### What this task involves
Find "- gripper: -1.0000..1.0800" in the material below and restate exactly the line holding it together with every line that comes after.
Data START
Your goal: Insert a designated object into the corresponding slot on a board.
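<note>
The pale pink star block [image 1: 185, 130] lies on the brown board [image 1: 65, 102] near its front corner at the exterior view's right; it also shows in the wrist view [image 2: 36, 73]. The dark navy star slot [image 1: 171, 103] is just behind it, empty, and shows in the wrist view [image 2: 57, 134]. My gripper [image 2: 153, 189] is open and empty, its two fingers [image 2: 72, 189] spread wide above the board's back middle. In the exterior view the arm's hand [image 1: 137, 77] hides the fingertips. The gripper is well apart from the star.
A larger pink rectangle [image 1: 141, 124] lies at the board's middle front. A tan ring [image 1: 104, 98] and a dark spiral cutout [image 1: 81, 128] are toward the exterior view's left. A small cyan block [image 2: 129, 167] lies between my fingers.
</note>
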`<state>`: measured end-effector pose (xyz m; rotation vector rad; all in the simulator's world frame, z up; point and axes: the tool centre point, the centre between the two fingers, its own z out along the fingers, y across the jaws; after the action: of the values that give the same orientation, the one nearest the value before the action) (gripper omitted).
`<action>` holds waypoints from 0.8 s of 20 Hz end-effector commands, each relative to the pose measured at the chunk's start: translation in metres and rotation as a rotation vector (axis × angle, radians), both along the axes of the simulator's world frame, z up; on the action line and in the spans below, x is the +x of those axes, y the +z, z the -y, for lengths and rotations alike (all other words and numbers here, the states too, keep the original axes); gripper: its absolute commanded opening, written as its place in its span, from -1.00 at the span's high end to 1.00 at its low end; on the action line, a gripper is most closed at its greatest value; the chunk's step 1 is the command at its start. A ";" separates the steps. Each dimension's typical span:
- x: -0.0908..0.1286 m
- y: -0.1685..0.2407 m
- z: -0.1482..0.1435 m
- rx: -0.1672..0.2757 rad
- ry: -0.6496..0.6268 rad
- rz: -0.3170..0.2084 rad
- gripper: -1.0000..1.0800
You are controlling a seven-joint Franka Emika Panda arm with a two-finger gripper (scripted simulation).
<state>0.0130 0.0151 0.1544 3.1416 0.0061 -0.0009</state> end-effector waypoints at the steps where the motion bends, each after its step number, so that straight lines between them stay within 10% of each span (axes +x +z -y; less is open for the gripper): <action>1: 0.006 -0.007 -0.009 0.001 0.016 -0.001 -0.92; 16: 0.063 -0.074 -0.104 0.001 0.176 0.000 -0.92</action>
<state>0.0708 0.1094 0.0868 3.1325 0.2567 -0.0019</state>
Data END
### Response
- gripper: -1.0000..1.0800
You are controlling a seven-joint Franka Emika Panda arm with a two-finger gripper (scripted simulation).
<state>0.0130 0.0151 0.1544 3.1416 0.0061 -0.0009</state> end-effector waypoints at the steps where the motion bends, each after its step number, so that straight lines between them stay within 10% of each span (axes +x +z -y; less is open for the gripper): <action>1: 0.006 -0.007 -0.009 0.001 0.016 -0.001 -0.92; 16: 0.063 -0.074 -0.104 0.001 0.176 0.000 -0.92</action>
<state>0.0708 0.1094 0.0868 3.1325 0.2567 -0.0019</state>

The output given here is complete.